Dudley believes that in museums we can and should exploit this active, two-way engagement between people and things, enabling the engagement to be as full, as material, and as sensory as possible, promoting that the experiential possibilities of objects are important and that this way objects can speak to us, even if we know nothing about them at all. I am really interested with tantalising this object-person relationship through the display modes of my exhibition. By using museum cabinets and cases, and the fact that it is an exhibition in a gallery space the public will almost fall into suit and believe that they should not touch the items or engage with them because they are in this set up, however this is ironic as the items displayed are in fact individuals every day items, held and interacted with on a regular basis, or alternatively left in a stashed up box, not exactly well preserved. By leaving the doors of cabinets open, or the glass tops of cases off, I think the exhibition could almost be like an experiment in itself to see how these representations of the museum as an institution affects our tactile engagement with the objects displayed, and questions perhaps as Dudley has with her research, whether museum exhibits should, where possible lean towards a more interactive experience.
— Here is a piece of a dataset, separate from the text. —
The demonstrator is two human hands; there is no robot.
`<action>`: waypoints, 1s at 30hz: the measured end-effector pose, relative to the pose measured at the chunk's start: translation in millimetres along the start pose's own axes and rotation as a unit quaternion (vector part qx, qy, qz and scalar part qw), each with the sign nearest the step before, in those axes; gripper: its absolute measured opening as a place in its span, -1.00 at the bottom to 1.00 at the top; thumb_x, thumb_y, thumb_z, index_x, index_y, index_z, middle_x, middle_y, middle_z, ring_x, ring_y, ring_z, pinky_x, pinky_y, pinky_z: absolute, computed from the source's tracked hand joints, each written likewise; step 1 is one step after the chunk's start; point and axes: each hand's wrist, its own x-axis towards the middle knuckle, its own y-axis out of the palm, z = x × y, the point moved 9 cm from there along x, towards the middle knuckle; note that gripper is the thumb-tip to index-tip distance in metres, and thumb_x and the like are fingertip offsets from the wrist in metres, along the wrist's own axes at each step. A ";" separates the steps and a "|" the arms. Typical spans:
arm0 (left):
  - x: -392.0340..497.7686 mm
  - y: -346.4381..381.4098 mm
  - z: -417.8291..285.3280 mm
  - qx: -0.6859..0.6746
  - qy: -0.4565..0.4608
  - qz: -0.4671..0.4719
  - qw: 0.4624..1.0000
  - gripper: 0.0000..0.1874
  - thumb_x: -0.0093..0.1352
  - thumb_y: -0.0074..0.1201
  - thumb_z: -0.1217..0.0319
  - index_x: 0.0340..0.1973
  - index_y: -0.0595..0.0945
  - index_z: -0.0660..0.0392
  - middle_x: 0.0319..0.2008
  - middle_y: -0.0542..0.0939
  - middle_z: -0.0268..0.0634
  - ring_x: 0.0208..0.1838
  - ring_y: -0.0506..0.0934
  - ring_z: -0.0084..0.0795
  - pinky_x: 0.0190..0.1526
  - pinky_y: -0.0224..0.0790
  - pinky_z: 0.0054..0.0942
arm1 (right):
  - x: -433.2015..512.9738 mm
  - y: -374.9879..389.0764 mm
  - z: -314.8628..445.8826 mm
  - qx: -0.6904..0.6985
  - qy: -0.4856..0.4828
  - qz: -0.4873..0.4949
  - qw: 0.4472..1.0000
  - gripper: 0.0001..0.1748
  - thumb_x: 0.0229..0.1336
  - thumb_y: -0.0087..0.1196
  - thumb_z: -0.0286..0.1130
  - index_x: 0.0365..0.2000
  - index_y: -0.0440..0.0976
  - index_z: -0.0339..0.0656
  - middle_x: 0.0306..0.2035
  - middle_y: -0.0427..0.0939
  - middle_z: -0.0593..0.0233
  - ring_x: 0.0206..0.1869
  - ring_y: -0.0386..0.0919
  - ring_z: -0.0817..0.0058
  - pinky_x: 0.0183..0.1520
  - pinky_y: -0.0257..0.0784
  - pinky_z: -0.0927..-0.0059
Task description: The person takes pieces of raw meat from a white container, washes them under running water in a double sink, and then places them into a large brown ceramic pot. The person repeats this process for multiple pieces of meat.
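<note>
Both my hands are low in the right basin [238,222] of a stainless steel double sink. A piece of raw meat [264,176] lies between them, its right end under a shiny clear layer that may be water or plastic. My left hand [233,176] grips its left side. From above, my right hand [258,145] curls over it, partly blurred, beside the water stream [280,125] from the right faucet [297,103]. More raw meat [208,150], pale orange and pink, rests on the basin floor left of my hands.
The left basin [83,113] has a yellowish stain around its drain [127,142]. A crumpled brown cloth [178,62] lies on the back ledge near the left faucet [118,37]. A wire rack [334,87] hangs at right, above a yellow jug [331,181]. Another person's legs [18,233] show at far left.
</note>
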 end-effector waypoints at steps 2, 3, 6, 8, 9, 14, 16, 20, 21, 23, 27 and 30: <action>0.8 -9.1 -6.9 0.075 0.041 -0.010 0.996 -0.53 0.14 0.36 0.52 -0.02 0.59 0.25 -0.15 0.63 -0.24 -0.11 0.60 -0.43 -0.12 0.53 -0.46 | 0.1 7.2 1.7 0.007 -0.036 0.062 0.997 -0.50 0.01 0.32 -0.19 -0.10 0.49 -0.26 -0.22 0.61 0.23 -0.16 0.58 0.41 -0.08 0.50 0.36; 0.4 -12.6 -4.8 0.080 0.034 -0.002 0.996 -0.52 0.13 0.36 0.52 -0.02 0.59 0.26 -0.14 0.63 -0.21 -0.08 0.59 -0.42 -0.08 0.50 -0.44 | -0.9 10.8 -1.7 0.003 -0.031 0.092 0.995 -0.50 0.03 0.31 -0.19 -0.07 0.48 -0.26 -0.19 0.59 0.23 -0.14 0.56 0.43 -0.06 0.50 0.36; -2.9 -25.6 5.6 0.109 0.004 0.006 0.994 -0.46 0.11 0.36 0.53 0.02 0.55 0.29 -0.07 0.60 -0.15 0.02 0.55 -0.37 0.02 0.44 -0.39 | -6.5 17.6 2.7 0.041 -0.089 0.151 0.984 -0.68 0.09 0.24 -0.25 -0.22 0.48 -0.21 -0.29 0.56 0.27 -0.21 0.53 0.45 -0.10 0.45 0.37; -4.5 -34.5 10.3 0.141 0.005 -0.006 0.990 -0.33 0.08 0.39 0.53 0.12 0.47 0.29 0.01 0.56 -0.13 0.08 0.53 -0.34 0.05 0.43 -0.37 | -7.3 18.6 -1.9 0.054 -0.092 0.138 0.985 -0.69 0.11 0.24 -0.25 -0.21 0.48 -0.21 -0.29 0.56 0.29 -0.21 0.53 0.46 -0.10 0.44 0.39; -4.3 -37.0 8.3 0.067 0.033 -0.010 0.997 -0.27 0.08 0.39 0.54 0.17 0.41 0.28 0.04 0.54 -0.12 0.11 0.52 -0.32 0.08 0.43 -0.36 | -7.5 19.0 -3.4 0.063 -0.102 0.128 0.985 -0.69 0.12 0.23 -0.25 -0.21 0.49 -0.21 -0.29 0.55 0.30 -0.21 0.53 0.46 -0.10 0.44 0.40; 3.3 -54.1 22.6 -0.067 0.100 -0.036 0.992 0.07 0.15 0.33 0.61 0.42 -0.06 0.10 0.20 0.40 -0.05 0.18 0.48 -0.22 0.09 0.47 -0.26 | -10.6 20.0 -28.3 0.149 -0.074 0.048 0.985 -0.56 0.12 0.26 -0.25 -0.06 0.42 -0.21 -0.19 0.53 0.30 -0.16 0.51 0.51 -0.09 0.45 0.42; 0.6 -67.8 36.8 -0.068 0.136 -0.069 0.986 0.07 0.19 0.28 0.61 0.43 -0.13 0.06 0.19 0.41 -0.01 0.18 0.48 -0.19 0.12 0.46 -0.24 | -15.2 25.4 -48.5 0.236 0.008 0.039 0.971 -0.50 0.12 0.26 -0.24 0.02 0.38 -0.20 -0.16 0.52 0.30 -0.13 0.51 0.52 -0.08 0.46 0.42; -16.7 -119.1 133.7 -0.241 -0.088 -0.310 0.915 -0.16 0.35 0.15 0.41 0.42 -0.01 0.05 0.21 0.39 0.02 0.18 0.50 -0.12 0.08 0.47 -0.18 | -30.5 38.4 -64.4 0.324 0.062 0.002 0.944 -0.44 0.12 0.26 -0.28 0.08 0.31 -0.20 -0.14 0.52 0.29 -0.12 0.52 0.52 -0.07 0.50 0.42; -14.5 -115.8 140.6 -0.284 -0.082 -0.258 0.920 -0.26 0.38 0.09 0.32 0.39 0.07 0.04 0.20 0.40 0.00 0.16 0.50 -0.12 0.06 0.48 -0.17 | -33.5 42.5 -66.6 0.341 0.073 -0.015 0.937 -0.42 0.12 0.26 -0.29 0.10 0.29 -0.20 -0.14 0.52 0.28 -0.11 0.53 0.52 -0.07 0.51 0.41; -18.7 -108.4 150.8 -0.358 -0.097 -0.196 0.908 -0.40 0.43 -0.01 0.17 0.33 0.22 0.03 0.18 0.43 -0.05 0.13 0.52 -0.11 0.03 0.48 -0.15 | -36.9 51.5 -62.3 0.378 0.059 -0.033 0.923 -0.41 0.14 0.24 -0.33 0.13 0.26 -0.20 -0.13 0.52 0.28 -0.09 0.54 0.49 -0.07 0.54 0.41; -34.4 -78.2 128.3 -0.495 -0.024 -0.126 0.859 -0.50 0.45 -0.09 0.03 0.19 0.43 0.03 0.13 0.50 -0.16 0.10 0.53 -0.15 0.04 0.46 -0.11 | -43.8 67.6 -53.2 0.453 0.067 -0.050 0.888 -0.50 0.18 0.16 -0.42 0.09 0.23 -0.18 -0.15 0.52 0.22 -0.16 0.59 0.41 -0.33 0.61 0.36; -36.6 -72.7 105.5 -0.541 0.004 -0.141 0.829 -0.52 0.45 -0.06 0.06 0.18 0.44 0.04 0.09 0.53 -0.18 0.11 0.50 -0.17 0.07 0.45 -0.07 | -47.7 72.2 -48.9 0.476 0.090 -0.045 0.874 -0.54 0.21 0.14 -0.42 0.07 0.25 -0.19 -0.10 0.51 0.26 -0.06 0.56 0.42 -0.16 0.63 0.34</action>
I, like Dudley am interested in individuals subjective, physical and emotional responses to material things but responses that are inhibited by so much of what museums do and are expected to do, and how this is linear to my initial motives for this exhibition, a shift away from material things where experience of the real and material is inhibited by digitisation and computer or phone screens. I wonder if museums were, as the original wunderkammens, supposed to show the public the wonders of the world through its collected things, perhaps museums today, through a more sensory experience can remind us and re-engage us with the wonders of the real, material world we live in, and the powerful meaning of these objects, bringing us back out of the cyberspace we are constantly tapped into, even for a little bit. Dudley contests that although context does matter, of course, the thing itself must not be lost, things must not disperse into meanings, museums must seek to reduce this distance between person and thing. If displays and interpretations are constructed in such a way as to facilitate a wider or deeper sensory and emotional engagement with an object, rather than simply to enable intellectual comprehension of a set of facts presented by the museum and illustrated or punctuated by the object, might visitors actually be enable to appreciate more aspects of the object and its story?
Dudley concludes her paper with the understanding that for preservation reasons not all objects can be picked up, listened to, licked and sniffed, but where this cannot be allowed museums should be thinking more closely about what happens and what might happen when visitors encounter objects on display. Dudley argues that the museums where possible, should not inhibit visitors from engaging with and responding to an object in some way beyond passively looking at it, reading a label, and moving on, uninspired and unengaged. She highlights that the museums preference for information over the material and learning over personal experience may lead to the production of displays that inhibit and even preclude emotional or personal response. She hopes for this to change, for a return to the materiality of the material, a shift of attention back to objects themselves, focusing on their apparent trivial and obvious material qualities for the possibility of directly, physically, emotionally engaging with them.